Nilai Restitusi yang Tak Dikabulkan Ditjen Pajak Turun Jadi Rp16,46 T
Jakarta, CNBC Indonesia - Nilai pengajuan restitusi atau pengembalian atas pajak yang telah disetorkan wajib pajak ke Direktorat Jenderal Pajak (DJP) menyusut sepanjang tahun lalu.
Mengutip dokumen Laporan Tahunan DJP 2024 nilai restitusi yang ditolak atau disebut dengan istilah refund discrepancy sepanjang tahun lalu hanya sebesar Rp 16,46 triliun.
Dibandingkan dengan Laporan Tahunan 2023 nilai refund discrepancy itu turun sekitar 27,93% karena saat itu nilainya sebesar Rp 22,84 triliun.
"Refund discrepancy merupakan jumlah pajak yang bisa dipertahankan oleh pemeriksa pajak atas permohonan pengembalian (restitusi) yang disampaikan oleh wajib pajak melalui SPT," dikutip dari Laporan Tahunan DJP 2024, Senin (15/12/2025).
Sejak 2019, sebetulnya nilai refund discrepancy mengalami peningkatan. Saat itu, nilai refund tersebut sebesar Rp 8,22 triliun, lalu menjadi Rp 11,57 triliun pada 2021.
Lalu, pada 2022 sedikit turun menjadi Rp 11,37 triliun, sebelum akhirnya melonjak pada 2023 menjadi Rp 22,84 triliun, dan kembali turun pada 2023 menjadi Rp 16,46 triliun. Sementara itu, geliat restitusi justru mengalami peningkatan, bahkan hingga 2025.
Direktur Jenderal Pajak Kementerian Keuangan Bimo Wijayanto mengungkapkan, restitusi pajak pada tahun ini hingga akhir Oktober makin tinggi dibanding periode yang sama tahun lalu.
Total restitusi pajak hingga Oktober 2025 mencapai Rp 340,52 triliun, atau 36,4% lebih tinggi dibanding akhir Oktober 2024 yang senilai Rp 249,59 triliun.
Terbesar ialah restitusi dalam bentuk pajak pertambahan nilai dalam negeri atau PPN DN yang mencapai Rp 238,86 triliun, sedangkan PPh Badan Rp 93,80 triliun. Pada tahun lalu, untuk PPN DN nilainya hanya Rp 192,72 triliun sedangkan PPh Badan Rp 52,13 triliun.

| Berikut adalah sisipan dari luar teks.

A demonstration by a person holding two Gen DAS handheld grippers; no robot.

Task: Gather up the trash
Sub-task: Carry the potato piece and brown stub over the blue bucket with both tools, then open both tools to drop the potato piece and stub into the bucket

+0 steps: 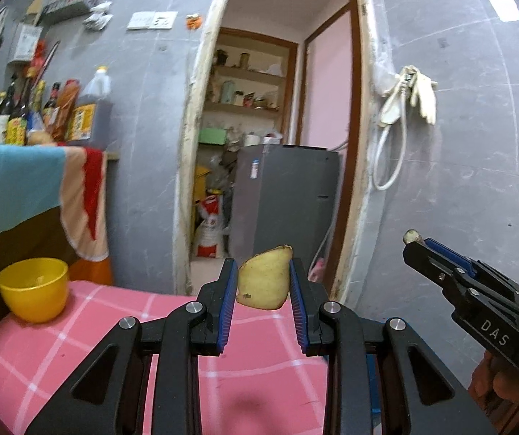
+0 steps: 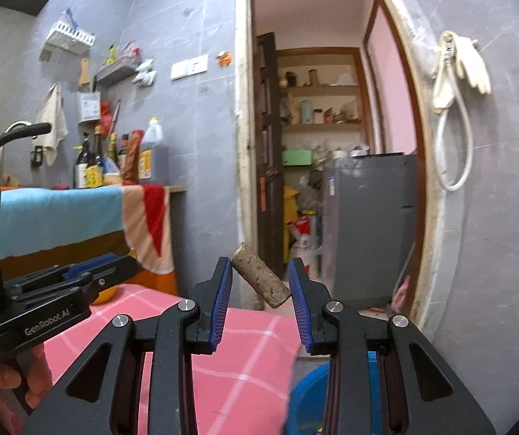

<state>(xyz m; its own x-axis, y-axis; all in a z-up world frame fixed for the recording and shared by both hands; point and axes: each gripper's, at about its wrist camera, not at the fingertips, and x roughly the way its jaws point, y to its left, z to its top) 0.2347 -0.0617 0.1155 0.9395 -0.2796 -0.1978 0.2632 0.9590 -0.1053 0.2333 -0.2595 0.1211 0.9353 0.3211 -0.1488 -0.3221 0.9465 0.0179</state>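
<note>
Above the pink checked surface point(image 1: 259, 373), the left claw point(image 1: 263, 282) is gripping a yellowish peel scrap point(image 1: 264, 279) at lower centre of its view, while the right claw point(image 2: 259, 281) is pinching a brown, cork-like stub point(image 2: 261, 280) (tilted between the pads). A yellow bowl point(image 1: 33, 288) is sitting at lower left.

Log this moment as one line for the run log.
left gripper: shut on yellow peel | right gripper: shut on brown stick piece | both above pink checked cloth
</note>
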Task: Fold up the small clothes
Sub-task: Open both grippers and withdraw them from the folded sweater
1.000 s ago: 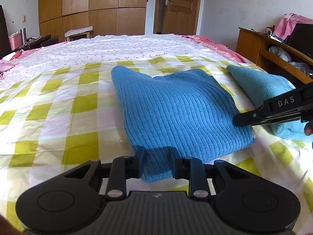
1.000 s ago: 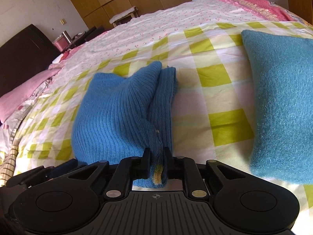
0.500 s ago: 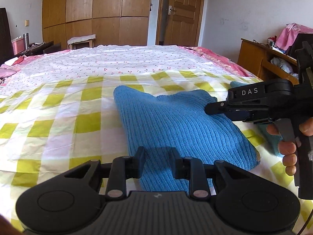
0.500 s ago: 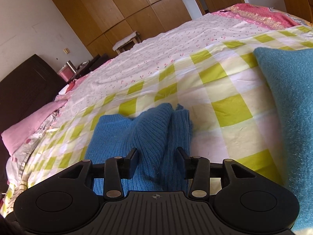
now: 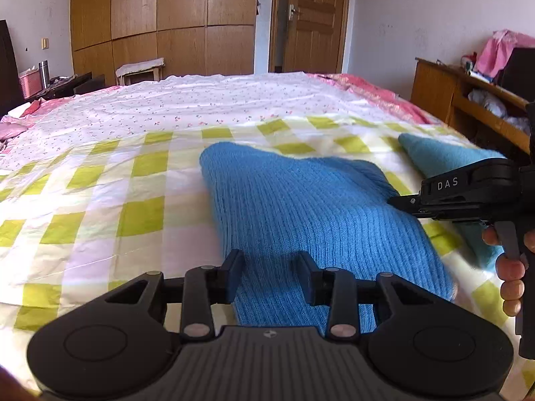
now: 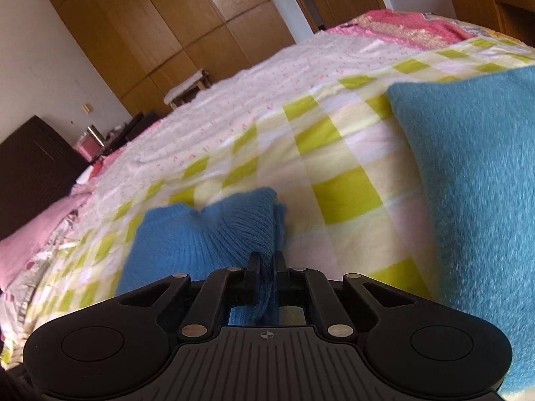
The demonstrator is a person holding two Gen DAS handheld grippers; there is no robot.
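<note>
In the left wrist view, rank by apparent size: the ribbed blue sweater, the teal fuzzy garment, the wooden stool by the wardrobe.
1. Ribbed blue sweater, largest by far.
2. Teal fuzzy garment, partly hidden behind the right gripper.
3. Wooden stool, smallest, though it stands far off, so true size is unsure.

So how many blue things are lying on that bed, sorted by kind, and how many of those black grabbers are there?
Ribbed blue knit garment: 1
Fuzzy teal folded cloth: 1
Black grippers: 2, the left gripper and the right gripper
Total: 4
</note>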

"Meningkat jauh dibanding periode yang sama tahun sebelumnya," kata Bimo saat rapat kerja dengan Komisi XI DPR, Jakarta, Rabu (26/11/2025).
Bimo mengatakan, restitusi ini dilakukan dengan dua skema, yakni audit dan pendahuluan pengembalian.
Untuk audit dilakukan dalam jangka waktu 12 bulan dan meliputi proses pemeriksaan atas pembukuan dokumen terkait kewajiban wajib pajak, sedangkan untuk restitusi dipercepat atau pengembalian pendahuluan diberikan dengan kemudahan pencairan bagi wajib pajak yang memenuhi syarat yang memang berhak atas restitusi pengembalian pendahuluan.
Sementara itu, faktor-faktor pendorong kenaikan restitusi kata dia tidak hanya dalam aspek administrasi restitusi yang telah diperbarui itu, tapi lebih banyak dipengaruhi kondisi makro ekonomi dan perubahan perilaku wajib pajak.
Untuk masalah yang terkait dengan makro ekonomi, Bimo mengatakan, sangat erat kaitannya dengan moderasi harga komoditas yang sebabkan penurunan omzet usaha, dan laba perusahaan, sehingga SPT tahunan lebih bayar yang pada akhirnya banyak yang mengajukan restitusi.
"Selain harga komoditas terdapat perubahan perilaku di mana wajib pajak yang sebelumnya kompensasi, tahun ini beralih untuk melakukan restitusi," ucap Bimo.